Nor is there much risk that the HSCRC will impose a good deal for taxpayers and consumers. It is dominated by hospitals, seeks little input from insurers in setting rates, and three of its four most recent chairmen have been senior executives at Johns Hopkins.[62] The price premium that larger hospitals could command is permanently enshrined, and these hospitals are able to mandate charges for initiatives that they want to undertake, driving up costs for potential competitors.
Budget pressures have not led to prices being tightened. Hospitals are better informed than regulators about their true costs of production and able to wield the threat of shortages to force adjustments to increase fees.[63] Hospitals and their staff protest when prices are set below demands, costs, or expectations, but keep quiet when they are set above. Prices are only adjusted downward under an acute crisis, and even then only once a year, so they are at best a year out-of-date.
HSCRC supporters regularly boast that Maryland has enjoyed the lowest increase in cumulative cost per hospital admission of any state from 1977–2009.[64] Yet a lower relative rate of growth on top of a higher base is not much to celebrate, and it largely registers the unique rewards that Maryland’s Medicare waiver provides the state for targeting resources on this particular metric. Other states that have experimented with rate setting, but without a similar Medicare waiver, did not even register this modest cost improvement.[65] By rewarding a low average per case, the waiver has discouraged policies to prevent readmissions or unnecessary inpatient admissions for one-day stays. Maryland saw the volume of provision soar at the expense of quality, to a level where the state had the highest rate of readmissions within 30 days of discharge.[66]

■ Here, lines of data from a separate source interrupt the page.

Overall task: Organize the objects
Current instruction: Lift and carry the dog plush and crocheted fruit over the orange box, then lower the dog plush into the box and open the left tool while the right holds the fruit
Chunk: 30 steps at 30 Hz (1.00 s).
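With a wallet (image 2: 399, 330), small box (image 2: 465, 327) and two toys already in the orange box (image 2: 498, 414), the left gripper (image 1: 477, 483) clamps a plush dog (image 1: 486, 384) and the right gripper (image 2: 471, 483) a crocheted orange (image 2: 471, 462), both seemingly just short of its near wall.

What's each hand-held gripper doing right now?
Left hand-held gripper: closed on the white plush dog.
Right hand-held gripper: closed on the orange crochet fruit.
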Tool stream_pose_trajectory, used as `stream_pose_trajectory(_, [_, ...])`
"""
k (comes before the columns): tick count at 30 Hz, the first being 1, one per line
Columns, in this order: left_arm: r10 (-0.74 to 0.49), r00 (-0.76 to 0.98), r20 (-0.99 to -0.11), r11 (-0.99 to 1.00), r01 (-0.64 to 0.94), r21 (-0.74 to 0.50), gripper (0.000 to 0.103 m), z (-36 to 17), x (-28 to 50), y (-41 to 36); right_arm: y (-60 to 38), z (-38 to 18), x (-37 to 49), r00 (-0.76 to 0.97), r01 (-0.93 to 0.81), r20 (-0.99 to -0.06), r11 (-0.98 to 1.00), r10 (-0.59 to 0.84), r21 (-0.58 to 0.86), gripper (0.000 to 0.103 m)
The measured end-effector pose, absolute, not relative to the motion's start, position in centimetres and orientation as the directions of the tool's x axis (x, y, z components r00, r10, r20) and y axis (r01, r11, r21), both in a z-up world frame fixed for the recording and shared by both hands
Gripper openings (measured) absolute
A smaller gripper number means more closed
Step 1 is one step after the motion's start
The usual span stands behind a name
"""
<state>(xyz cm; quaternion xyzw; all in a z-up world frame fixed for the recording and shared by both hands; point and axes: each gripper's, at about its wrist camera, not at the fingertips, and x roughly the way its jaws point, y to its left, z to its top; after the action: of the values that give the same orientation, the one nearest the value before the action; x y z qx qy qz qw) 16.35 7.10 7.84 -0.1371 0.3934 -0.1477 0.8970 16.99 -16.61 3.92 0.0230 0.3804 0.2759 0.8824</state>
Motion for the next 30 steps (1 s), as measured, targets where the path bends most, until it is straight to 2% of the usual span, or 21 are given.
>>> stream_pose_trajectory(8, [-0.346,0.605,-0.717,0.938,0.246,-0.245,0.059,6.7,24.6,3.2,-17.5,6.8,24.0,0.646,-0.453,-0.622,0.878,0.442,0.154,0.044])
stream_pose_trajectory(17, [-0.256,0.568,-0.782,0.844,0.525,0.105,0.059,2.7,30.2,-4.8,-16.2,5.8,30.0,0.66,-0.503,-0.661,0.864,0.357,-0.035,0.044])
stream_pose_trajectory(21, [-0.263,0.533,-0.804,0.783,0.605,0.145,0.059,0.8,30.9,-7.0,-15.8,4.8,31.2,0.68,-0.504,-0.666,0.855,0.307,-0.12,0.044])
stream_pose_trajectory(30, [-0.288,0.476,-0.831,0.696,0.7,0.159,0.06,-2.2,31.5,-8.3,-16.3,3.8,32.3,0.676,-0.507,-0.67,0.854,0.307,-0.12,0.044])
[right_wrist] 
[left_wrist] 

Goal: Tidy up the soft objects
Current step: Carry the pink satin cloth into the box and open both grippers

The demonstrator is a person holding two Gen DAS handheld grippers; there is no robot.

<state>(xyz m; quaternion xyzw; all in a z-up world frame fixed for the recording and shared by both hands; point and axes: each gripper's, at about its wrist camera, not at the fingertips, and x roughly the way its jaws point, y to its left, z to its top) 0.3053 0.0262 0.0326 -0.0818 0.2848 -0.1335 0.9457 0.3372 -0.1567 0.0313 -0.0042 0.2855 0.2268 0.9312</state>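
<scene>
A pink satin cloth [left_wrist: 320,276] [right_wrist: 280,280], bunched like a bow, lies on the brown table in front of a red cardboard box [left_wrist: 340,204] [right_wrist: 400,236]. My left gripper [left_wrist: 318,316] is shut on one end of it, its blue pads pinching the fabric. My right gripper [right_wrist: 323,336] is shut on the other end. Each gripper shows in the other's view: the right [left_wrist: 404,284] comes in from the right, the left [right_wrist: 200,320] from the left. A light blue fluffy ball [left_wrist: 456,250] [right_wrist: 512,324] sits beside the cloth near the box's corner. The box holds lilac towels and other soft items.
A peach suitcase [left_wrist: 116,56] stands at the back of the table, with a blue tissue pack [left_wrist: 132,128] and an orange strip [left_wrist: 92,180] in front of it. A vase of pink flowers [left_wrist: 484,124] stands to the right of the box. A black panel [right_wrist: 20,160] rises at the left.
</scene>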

The regulation of inpatient prices has also shifted high-cost cases to outpatient hospitals. In addition to its four hospitals in the state, Johns Hopkins has three “surgery centers,” which are not subject to price caps.[67] Although this helps to reduce the costs-per-case registered at inpatient hospitals and allows the hospitals to circumvent many of the shortages associated with price controls, it also frustrates the coordination of care.
When broader measures of health care costs are examined, rate setting in Maryland appears to have frustrated competition to a high degree, but done very little to check prices or volume. The state’s total health spending and its rate of increase are both slightly above average, despite a population that is slightly healthier than average.[68] Hospital costs per capita have continued to grow faster than those of neighboring states. Medicare reimbursements per enrollee in Maryland rose 44 percent to $4,150 between 1996 and 2007, compared with a 23 percent increase to $3,047 across the rest of the nation.[69]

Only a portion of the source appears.